■ **WORK ORDER**
Retype each line of the listing. Do not alter anything.
──────────────────────────────
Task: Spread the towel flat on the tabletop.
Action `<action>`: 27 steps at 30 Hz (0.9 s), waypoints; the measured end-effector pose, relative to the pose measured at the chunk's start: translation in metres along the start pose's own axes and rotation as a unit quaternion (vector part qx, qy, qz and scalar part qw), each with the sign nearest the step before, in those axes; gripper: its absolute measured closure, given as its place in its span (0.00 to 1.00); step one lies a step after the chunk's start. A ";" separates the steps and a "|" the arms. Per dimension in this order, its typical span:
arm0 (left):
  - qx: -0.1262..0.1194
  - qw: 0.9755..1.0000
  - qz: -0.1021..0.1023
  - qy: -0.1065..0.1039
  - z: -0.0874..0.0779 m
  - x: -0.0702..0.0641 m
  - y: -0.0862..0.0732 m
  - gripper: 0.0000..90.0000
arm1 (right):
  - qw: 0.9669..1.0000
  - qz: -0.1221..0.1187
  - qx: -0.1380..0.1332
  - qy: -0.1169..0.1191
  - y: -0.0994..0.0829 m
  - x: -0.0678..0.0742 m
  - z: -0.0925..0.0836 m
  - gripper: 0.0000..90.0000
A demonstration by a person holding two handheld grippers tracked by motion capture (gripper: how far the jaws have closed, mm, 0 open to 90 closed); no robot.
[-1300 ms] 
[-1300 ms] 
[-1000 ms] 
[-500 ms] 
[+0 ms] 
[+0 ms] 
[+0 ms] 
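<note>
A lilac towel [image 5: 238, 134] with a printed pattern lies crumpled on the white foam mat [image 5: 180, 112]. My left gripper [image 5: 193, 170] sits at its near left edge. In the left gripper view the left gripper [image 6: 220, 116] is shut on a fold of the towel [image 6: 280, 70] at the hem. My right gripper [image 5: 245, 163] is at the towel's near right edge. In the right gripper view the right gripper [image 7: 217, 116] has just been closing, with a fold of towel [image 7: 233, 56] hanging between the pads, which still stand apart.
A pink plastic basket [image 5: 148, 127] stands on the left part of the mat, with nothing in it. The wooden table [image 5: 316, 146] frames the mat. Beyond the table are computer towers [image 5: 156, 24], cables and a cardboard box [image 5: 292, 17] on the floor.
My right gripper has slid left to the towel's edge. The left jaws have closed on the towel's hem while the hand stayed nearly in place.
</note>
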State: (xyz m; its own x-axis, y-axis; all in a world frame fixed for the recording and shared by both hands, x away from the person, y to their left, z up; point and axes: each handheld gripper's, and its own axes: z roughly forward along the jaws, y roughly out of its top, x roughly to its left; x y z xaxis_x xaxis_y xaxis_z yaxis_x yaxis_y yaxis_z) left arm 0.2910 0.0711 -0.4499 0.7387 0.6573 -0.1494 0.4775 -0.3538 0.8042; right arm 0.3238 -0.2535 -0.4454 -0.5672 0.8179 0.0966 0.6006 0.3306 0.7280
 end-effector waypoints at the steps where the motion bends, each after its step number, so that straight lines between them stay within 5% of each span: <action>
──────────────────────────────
■ **TASK RESULT**
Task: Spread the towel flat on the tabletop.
Action `<action>`: 27 steps at 30 Hz (0.9 s), waypoints; the measured end-effector pose, relative to the pose measured at the chunk's start: translation in metres along the start pose's own axes and rotation as a unit quaternion (vector part qx, qy, qz and scalar part qw), each with the sign nearest the step before, in those axes; gripper: its absolute measured closure, given as its place in its span (0.00 to 1.00); step one lies a step after the chunk's start. A ";" separates the steps and a "|" the arms. Per dimension in this order, its typical span:
arm0 (left):
  - qx: -0.1262..0.1194
  - qw: 0.9755..1.0000
  - qz: -0.1021..0.1023
  - qy: -0.1065..0.1039
  - z: -0.0874..0.0779 m
  - x: -0.0702..0.0641 m
  - y: -0.0862..0.0732 m
  - gripper: 0.0000..90.0000
arm1 (right):
  - qw: 0.9669..1.0000
  - qz: -0.1221..0.1187
  - qx: -0.1380..0.1332
  - qy: -0.1169..0.1191
  - y: -0.0994..0.0829 m
  - x: -0.0678..0.0742 m
  - z: -0.0925..0.0836 m
  - gripper: 0.0000..90.0000
A demonstration by a person holding two handheld grippers tracked by motion capture (gripper: how far the jaws have closed, mm, 0 open to 90 closed); no robot.
[-1300 ms] 
[-1300 ms] 
[-1000 ms] 
[-500 ms] 
[+0 ms] 
[+0 ms] 
[+0 ms] 
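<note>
A lilac towel [image 5: 238, 134] with a printed pattern lies crumpled on the white foam mat [image 5: 180, 112]. My left gripper [image 5: 193, 170] sits at its near left edge. In the left gripper view the left gripper [image 6: 220, 116] is shut on a fold of the towel [image 6: 280, 70] at the hem. My right gripper [image 5: 245, 163] is at the towel's near right edge. In the right gripper view the right gripper [image 7: 217, 116] has just been closing, with a fold of towel [image 7: 233, 56] hanging between the pads, which still stand apart.
A pink plastic basket [image 5: 148, 127] stands on the left part of the mat, with nothing in it. The wooden table [image 5: 316, 146] frames the mat. Beyond the table are computer towers [image 5: 156, 24], cables and a cardboard box [image 5: 292, 17] on the floor.
My right gripper has slid left to the towel's edge. The left jaws have closed on the towel's hem while the hand stayed nearly in place.
</note>
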State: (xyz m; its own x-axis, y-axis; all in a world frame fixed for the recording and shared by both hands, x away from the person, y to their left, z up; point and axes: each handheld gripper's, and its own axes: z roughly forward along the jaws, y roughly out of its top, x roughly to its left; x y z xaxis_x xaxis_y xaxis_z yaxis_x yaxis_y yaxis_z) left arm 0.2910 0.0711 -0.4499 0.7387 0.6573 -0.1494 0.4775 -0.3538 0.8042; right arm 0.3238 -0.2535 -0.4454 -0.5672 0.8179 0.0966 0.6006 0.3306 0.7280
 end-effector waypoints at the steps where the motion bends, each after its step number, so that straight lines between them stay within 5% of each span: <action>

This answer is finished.